#### [TASK DESCRIPTION]
Below are some records. Count the lines with "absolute" in them and give nothing but the total.

***** SUPPLIED INFORMATION

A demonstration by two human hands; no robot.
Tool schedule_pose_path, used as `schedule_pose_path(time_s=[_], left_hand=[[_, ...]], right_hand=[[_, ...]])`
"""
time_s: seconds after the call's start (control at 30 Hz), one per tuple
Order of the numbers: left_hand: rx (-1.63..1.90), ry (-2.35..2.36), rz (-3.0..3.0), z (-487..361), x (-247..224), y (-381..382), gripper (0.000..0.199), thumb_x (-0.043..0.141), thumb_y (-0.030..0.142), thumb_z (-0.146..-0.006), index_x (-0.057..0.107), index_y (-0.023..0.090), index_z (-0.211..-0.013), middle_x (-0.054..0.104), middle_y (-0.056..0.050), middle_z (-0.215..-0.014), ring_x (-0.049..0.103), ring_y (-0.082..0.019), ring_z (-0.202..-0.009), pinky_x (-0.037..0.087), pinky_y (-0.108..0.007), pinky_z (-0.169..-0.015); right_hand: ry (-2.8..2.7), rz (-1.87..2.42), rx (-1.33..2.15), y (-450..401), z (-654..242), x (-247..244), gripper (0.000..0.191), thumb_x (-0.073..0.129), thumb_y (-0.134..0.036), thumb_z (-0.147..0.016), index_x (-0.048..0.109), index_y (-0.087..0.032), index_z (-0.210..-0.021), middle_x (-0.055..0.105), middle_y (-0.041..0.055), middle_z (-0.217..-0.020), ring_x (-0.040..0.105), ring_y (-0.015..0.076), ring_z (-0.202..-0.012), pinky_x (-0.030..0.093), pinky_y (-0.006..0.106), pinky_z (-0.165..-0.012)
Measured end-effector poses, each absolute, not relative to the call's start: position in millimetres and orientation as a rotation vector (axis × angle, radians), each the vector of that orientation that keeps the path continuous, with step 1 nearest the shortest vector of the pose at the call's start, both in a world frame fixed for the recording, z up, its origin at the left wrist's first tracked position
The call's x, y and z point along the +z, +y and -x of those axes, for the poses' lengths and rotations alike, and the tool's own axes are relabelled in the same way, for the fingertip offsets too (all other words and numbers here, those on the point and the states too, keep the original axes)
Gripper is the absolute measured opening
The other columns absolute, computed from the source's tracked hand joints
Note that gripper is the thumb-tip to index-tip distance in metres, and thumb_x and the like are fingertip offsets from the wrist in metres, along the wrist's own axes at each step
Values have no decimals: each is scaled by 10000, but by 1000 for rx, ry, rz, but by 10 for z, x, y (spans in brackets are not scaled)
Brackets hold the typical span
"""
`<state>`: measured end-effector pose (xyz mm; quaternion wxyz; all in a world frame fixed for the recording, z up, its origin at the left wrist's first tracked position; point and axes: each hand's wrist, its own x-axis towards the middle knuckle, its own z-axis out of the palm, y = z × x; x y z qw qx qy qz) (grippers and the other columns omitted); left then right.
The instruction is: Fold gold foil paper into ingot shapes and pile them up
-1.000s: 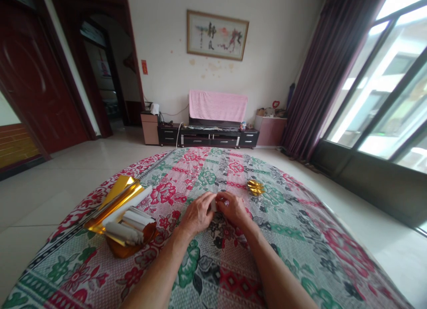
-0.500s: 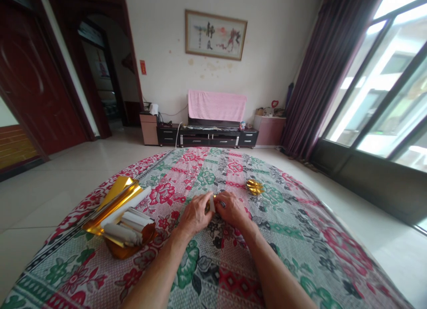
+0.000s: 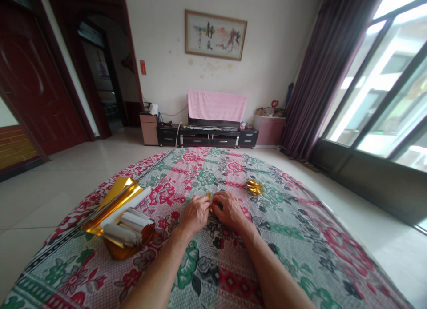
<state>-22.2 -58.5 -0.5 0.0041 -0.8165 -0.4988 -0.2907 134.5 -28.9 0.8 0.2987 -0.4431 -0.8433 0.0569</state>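
Note:
Both hands meet over the middle of the flowered tablecloth (image 3: 233, 251). My left hand (image 3: 196, 213) has its fingers closed on a small gold piece (image 3: 209, 196), mostly covered by the fingers. My right hand (image 3: 230, 209) pinches the same piece from the other side, fingers curled. A crumpled gold foil bunch (image 3: 255, 187) lies beyond my right hand. To the left are gold foil sheets (image 3: 122, 195), and beside them several white-grey rolls (image 3: 122, 233) on an orange-gold wrapping (image 3: 122, 252).
Past the round table's far edge stands a low black cabinet (image 3: 210, 138) with a pink cloth (image 3: 216, 105) above it. A purple curtain (image 3: 310, 78) and window are at the right, a red door (image 3: 36, 78) at the left.
Both hands have shifted slightly and their fingers have closed further round the small piece. Its whitish face, visible before, is now mostly hidden, and a gold bit shows at the top.

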Motion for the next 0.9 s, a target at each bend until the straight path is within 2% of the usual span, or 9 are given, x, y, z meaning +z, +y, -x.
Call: schedule_pose_path(time_s=[0.2,0.33,0.47,0.6,0.67,0.9], left_hand=[[-902,-1611,2501,284,-44,-533,278,382,119,-822,653,177,-806,612,-54,-839,520,-174,-847,435,-304,-800],[-927,-1572,2535,274,-60,-525,253,403,106,-799,646,173,-812,614,-56,-860,524,-174,-872,438,-295,-816],[-942,-1551,2558,262,-77,-519,250,413,89,-776,643,174,-824,615,-56,-870,526,-174,-895,437,-298,-838],[-943,-1547,2573,265,-85,-517,246,415,85,-771,641,177,-801,618,-53,-875,527,-174,-908,433,-306,-856],[-942,-1545,2579,270,-79,-521,246,417,81,-769,642,177,-792,621,-53,-875,531,-172,-909,432,-306,-862],[-955,-1506,2566,294,-70,-536,273,420,70,-765,658,183,-836,651,-50,-896,545,-179,-914,437,-321,-868]], right_hand=[[-2264,1226,155,-337,-1316,63,197,442,-185,-821,628,-217,-878,575,41,-986,511,156,-892,348,271,-811],[-2272,1204,108,-338,-1321,69,215,413,-197,-847,622,-219,-891,551,46,-1091,497,168,-946,343,279,-820],[-2313,1193,107,-337,-1317,65,219,404,-185,-852,611,-215,-918,587,47,-1019,491,174,-940,333,281,-814],[-2325,1302,91,-354,-1287,76,325,379,-185,-859,512,-254,-1147,555,57,-1094,467,192,-973,323,305,-813],[-2357,1356,66,-368,-1262,82,377,382,-188,-852,464,-292,-1204,523,52,-1137,447,201,-1001,312,325,-828],[-2359,1439,-1,-388,-1187,71,318,372,-260,-864,518,-331,-1136,499,42,-1119,423,223,-993,303,373,-833]])
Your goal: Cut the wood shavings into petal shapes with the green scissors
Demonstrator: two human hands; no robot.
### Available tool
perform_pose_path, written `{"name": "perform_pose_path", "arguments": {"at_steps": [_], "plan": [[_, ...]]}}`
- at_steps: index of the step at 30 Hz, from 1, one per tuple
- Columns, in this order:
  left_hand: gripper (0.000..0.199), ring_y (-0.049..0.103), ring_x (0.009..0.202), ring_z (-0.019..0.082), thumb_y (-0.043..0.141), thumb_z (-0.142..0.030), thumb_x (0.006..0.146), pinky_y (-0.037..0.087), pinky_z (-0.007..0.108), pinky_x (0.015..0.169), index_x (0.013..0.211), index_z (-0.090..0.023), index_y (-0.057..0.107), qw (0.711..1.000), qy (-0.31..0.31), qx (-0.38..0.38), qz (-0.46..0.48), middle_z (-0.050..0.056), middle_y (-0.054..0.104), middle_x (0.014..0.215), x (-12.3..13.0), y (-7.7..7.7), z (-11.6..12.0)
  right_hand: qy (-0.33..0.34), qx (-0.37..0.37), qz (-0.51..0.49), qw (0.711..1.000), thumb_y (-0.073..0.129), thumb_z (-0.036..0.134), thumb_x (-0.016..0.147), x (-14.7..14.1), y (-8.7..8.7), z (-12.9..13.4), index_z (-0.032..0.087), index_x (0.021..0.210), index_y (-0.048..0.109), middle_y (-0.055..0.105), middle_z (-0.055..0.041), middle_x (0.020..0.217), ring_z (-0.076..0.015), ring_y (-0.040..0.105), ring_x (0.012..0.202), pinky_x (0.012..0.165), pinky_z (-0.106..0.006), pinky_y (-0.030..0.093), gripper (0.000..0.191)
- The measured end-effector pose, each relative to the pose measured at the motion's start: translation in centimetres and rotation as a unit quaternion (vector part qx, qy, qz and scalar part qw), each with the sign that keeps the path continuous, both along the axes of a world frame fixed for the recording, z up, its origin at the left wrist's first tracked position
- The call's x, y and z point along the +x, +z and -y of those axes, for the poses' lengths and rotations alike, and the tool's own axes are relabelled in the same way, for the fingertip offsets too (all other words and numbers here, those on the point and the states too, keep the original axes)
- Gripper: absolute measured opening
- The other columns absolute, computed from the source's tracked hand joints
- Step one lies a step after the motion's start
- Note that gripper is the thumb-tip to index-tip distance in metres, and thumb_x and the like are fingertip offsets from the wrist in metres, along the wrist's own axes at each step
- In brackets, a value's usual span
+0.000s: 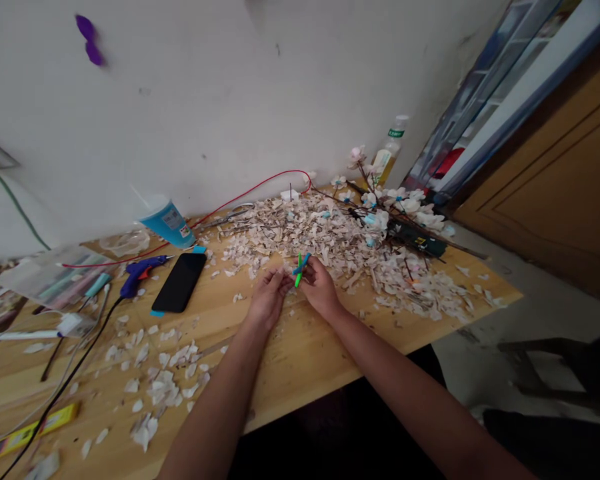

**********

#### [COMPLETED EXERCISE]
5